Prior to being employed by plaintiff, Dirmeyer had no knowledge of plaintiff's customers and more particularly the particular division and individuals within the division responsible for the handling of services rendered by plaintiff. In his capacity with plaintiff, he was responsible for the preparation of proposals to potential customers in response to bids. As part of his job, he had access to and made use of the most confidential of DATACOM's proprietary, technical, financial and customer information, including corporate know-how, names and history of relationships with customers and suppliers work in process, previous proposals to customers and job-by-job cost analysis containing job budgets. Dirmeyer was familiar with the details of plans and proposals pending and others unsubmitted to clients which represent DATACOM's future business plans. (Platt Aff. August 18, 1960, at p. 4-5.)
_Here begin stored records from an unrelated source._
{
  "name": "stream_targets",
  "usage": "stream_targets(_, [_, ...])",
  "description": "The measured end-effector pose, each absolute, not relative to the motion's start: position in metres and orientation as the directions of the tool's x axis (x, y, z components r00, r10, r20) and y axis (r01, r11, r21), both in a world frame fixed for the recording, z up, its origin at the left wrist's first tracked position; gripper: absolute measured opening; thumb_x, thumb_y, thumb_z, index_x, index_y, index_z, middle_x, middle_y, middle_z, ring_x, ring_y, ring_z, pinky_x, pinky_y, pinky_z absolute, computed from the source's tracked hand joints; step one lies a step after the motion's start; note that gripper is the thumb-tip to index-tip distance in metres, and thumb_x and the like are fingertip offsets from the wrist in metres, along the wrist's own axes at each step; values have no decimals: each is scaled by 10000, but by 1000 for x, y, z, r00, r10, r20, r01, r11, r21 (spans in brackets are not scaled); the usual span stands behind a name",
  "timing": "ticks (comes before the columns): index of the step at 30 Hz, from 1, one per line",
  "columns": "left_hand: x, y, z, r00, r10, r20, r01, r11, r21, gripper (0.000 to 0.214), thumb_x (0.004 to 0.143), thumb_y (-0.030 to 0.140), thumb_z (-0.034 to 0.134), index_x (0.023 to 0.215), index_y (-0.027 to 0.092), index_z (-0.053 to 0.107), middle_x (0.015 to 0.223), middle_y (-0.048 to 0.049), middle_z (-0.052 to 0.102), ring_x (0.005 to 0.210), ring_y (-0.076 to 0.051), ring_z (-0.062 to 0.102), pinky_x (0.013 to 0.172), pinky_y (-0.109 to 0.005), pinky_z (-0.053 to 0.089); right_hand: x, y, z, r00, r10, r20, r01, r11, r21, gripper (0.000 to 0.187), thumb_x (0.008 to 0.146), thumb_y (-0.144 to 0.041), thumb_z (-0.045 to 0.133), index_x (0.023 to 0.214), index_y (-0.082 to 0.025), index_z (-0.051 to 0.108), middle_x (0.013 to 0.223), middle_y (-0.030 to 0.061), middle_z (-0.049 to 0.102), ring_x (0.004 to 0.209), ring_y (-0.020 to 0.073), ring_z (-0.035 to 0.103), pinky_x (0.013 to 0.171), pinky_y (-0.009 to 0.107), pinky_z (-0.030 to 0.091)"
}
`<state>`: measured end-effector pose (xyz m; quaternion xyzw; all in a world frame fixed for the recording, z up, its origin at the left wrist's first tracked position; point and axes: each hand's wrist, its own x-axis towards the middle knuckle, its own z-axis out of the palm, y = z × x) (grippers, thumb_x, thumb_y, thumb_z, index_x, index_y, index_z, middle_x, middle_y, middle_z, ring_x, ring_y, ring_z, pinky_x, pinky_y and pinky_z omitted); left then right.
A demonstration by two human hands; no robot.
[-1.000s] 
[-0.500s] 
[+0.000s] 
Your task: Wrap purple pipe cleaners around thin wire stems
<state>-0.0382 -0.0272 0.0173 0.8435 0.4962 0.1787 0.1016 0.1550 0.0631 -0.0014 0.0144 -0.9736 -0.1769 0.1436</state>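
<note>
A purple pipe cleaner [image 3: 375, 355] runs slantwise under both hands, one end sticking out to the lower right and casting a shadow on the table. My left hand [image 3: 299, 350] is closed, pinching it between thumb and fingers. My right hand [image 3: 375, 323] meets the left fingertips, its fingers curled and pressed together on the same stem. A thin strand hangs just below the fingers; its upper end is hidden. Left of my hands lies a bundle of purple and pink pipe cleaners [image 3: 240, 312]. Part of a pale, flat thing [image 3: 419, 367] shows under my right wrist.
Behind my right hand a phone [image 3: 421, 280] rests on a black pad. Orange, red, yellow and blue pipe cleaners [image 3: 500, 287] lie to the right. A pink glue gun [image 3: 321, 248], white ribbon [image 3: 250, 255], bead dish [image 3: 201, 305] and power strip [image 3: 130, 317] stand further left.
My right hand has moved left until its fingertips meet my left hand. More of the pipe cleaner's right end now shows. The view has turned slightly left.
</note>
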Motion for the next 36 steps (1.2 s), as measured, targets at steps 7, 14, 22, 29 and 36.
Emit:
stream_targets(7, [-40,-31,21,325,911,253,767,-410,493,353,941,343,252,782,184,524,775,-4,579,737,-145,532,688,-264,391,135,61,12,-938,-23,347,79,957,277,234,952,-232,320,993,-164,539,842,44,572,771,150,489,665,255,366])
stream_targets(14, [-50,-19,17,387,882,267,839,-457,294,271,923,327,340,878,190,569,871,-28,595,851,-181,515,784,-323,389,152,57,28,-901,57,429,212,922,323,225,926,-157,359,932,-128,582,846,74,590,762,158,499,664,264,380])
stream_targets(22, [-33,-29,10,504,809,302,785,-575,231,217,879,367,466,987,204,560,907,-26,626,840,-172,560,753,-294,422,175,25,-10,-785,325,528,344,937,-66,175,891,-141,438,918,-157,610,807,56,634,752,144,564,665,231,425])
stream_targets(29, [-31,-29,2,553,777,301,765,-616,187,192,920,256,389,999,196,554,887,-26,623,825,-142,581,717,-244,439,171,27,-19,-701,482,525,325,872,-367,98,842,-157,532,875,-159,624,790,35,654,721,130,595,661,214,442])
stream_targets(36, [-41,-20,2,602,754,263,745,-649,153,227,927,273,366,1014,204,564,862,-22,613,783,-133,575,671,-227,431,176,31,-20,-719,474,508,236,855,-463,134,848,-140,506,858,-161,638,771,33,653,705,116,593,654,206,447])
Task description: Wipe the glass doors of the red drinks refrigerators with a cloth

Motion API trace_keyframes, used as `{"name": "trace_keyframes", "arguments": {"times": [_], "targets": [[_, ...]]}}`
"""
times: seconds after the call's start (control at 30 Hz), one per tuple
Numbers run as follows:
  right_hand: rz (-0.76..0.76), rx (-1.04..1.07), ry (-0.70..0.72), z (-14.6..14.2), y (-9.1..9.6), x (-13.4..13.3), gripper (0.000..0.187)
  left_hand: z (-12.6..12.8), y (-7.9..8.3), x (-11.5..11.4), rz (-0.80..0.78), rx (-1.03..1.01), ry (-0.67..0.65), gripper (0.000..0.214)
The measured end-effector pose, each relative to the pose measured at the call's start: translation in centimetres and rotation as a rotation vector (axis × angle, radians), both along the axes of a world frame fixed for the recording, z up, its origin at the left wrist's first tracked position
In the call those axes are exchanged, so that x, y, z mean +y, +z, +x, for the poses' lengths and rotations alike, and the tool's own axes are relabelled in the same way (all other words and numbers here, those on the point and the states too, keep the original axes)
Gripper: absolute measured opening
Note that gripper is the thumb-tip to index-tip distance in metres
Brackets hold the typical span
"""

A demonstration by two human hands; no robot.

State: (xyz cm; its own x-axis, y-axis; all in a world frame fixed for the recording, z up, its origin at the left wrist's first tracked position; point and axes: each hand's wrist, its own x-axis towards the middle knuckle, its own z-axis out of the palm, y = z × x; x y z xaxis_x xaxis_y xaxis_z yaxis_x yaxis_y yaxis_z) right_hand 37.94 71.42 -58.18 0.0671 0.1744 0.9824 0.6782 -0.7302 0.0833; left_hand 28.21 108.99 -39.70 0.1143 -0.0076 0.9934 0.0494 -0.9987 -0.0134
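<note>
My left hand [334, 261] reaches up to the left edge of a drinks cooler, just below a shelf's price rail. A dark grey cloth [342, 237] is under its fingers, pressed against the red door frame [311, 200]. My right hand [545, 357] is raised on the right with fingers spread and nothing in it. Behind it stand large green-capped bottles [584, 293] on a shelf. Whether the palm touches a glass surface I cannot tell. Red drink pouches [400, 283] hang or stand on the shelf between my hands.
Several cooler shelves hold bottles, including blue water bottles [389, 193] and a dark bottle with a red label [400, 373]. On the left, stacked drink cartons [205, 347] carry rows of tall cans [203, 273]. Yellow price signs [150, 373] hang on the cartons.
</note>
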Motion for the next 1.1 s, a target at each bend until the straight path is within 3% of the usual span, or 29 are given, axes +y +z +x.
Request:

[3] Datacom currently has three outstanding bids for work with the United States Army. They are as follows: (1) DABT 60-80-R-0023, Basic Skills Education Program for MOS 05C 10; (2) DABT 60-80-R-0029, Basic Skills Education Program for 67 Series MOS; and (3) DABT 60-80-R-0021, Training Material for CMF 76. While working for Datacom, Dirmeyer working on proposals DABT 60-80-R-0023 and DABT 60-80-R-0029 and was aware that Datacom was going to submit a bid on DABT 60-80-R-0021. (See Porthouse Aff. at p. 4.) Both Datacom and MGA bid on the DABT 60-80-R-0023 project, but MGA was informed by the Department of the Army on August 27, 1980 that its proposal had been rejected.